#### Assignment:
Give all of the data below again exactly, and drop the images.
Recorded information Block Start
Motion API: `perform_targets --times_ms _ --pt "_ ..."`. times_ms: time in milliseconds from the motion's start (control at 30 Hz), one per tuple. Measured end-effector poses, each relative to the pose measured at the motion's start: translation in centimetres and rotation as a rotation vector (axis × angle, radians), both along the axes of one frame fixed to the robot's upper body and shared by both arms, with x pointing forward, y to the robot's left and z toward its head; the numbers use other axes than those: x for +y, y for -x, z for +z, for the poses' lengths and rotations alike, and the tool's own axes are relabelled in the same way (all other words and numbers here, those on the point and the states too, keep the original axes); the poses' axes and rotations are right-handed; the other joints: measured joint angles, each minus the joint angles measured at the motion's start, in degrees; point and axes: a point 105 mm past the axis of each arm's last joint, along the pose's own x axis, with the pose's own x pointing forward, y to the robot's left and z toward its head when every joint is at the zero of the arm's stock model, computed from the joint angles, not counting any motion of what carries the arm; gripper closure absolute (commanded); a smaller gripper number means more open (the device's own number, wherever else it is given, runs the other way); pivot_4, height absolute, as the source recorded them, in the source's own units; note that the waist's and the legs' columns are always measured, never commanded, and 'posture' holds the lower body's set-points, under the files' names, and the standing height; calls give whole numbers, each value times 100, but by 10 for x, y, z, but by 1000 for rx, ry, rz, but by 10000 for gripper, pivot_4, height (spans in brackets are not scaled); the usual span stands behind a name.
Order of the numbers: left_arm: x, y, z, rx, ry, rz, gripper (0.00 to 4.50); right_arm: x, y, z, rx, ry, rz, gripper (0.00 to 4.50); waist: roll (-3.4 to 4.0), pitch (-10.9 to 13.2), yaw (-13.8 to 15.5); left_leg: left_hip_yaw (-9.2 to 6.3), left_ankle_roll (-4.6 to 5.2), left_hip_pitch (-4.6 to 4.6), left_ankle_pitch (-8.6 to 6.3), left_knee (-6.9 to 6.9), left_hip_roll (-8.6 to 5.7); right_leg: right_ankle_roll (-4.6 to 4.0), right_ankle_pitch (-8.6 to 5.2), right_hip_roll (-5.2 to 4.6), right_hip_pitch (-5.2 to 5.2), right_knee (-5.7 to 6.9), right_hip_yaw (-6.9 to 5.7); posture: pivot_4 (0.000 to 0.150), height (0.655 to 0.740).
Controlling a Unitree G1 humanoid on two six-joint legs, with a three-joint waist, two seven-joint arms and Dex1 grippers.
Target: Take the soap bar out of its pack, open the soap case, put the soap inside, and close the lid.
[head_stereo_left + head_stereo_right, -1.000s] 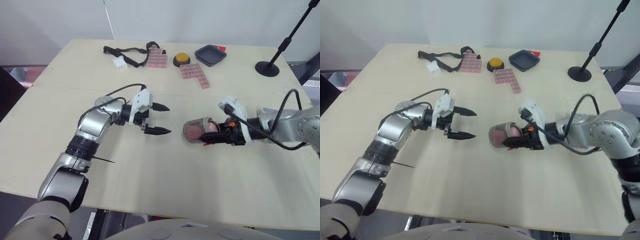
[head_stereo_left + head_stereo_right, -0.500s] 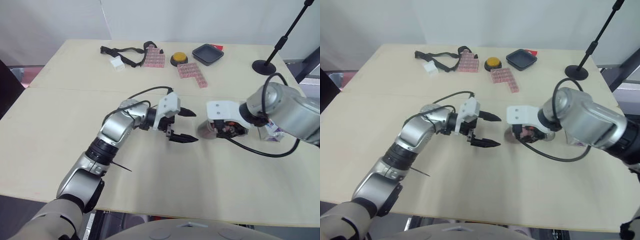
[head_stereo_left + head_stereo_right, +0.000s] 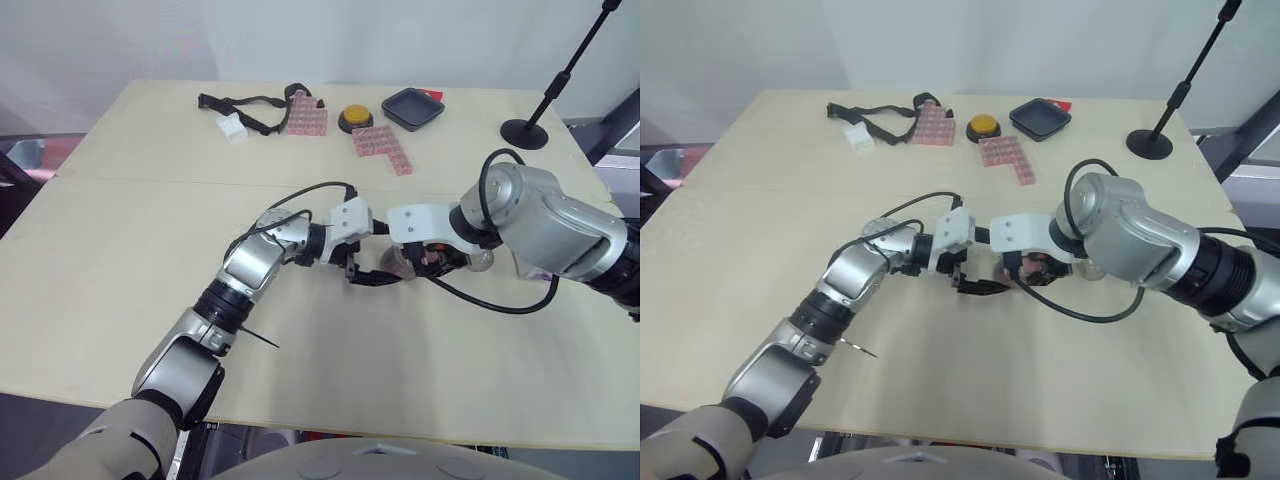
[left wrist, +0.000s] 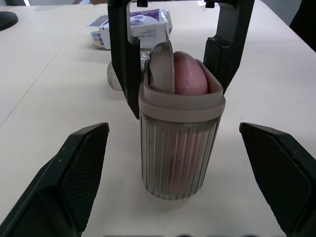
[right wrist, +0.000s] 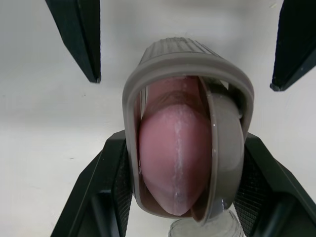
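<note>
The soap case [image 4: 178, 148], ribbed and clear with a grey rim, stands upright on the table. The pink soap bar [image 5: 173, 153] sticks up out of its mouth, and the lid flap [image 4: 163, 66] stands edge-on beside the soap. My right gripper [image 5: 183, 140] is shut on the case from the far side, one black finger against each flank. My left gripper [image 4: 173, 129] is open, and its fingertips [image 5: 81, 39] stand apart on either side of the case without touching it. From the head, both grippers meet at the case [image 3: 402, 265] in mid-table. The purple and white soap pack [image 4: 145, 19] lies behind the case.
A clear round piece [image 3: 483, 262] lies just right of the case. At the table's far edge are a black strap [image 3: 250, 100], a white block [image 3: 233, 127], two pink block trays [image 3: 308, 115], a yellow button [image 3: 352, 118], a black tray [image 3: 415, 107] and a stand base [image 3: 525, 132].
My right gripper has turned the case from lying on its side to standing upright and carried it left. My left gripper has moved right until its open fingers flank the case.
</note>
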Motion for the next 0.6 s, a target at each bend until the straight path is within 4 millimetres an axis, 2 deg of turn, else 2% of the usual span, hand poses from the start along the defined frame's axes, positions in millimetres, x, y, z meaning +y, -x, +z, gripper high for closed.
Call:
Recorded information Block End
#### Task response:
Motion API: `perform_targets --times_ms _ --pt "_ ..."`. times_ms: time in milliseconds from the motion's start (control at 30 Hz), one per tuple. Measured end-effector poses, each relative to the pose measured at the motion's start: translation in centimetres and rotation as a rotation vector (axis × angle, radians), both along the axes of one frame fixed to the robot's upper body and shared by both arms, with x pointing forward, y to the robot's left and z toward its head; the numbers use other axes than those: x for +y, y for -x, z for +z, for the poses' lengths and rotations alike, and the tool's own axes are relabelled in the same way (all other words and numbers here, those on the point and the states too, keep the original axes); the poses' axes and rotations are right-handed; the other joints: measured joint angles, each minus the joint angles measured at the motion's start, in degrees; point and axes: a point 105 mm past the axis of each arm's last joint, along the pose's own x axis, with the pose's own x pointing forward, y to the robot's left and z toward its head when every joint is at the zero of the arm's stock model, computed from the joint angles, not counting any motion of what carries the arm; gripper closure absolute (commanded); a smaller gripper number means more open (the device's own number, wherever else it is given, runs the other way); pivot_4, height absolute, as the source recorded them, in the source's own units; note that the waist's and the legs' columns are always measured, never commanded, and 'posture' holds the lower body's set-points, under the files' names, and the standing height; calls give whole numbers, each value times 100, but by 10 for x, y, z, but by 1000 for rx, ry, rz, but by 10000 for gripper, pivot_4, height (spans in brackets are not scaled); the usual span stands behind a name.
Order of the numbers: left_arm: x, y, z, rx, ry, rz, gripper (0.00 to 4.50); right_arm: x, y, z, rx, ry, rz, gripper (0.00 to 4.50); waist: roll (-3.4 to 4.0), pitch (-10.9 to 13.2), yaw (-13.8 to 15.5); left_leg: left_hip_yaw (-9.2 to 6.3), left_ankle_roll (-4.6 to 5.2), left_hip_pitch (-4.6 to 4.6), left_ankle_pitch (-8.6 to 6.3), left_knee (-6.9 to 6.9), left_hip_roll (-8.6 to 5.7); right_leg: right_ankle_roll (-4.6 to 4.0), right_ankle_pitch (-8.6 to 5.2), right_hip_roll (-5.2 to 4.6), right_hip_pitch (-5.2 to 5.2), right_knee (-5.7 to 6.9), right_hip_yaw (-6.9 to 5.7); posture: pivot_4 (0.000 to 0.150), height (0.655 to 0.740).
Controlling a Unitree G1 humanoid on two six-joint legs, with a three-joint waist, two seven-joint arms and Dex1 grippers.
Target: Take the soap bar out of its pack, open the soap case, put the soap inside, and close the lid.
[head_stereo_left + head_stereo_right, -1.000s] 
[head_stereo_left + head_stereo_right, -0.500s] 
[head_stereo_left + head_stereo_right, +0.000s] 
[left wrist, +0.000s] 
[right wrist, +0.000s] 
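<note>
The soap case [image 4: 178, 148], ribbed and clear with a grey rim, stands upright on the table. The pink soap bar [image 5: 173, 153] sticks up out of its mouth, and the lid flap [image 4: 163, 66] stands edge-on beside the soap. My right gripper [image 5: 183, 140] is shut on the case from the far side, one black finger against each flank. My left gripper [image 4: 173, 129] is open, and its fingertips [image 5: 81, 39] stand apart on either side of the case without touching it. From the head, both grippers meet at the case [image 3: 402, 265] in mid-table. The purple and white soap pack [image 4: 145, 19] lies behind the case.
A clear round piece [image 3: 483, 262] lies just right of the case. At the table's far edge are a black strap [image 3: 250, 100], a white block [image 3: 233, 127], two pink block trays [image 3: 308, 115], a yellow button [image 3: 352, 118], a black tray [image 3: 415, 107] and a stand base [image 3: 525, 132].
My right gripper has turned the case from lying on its side to standing upright and carried it left. My left gripper has moved right until its open fingers flank the case.
</note>
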Motion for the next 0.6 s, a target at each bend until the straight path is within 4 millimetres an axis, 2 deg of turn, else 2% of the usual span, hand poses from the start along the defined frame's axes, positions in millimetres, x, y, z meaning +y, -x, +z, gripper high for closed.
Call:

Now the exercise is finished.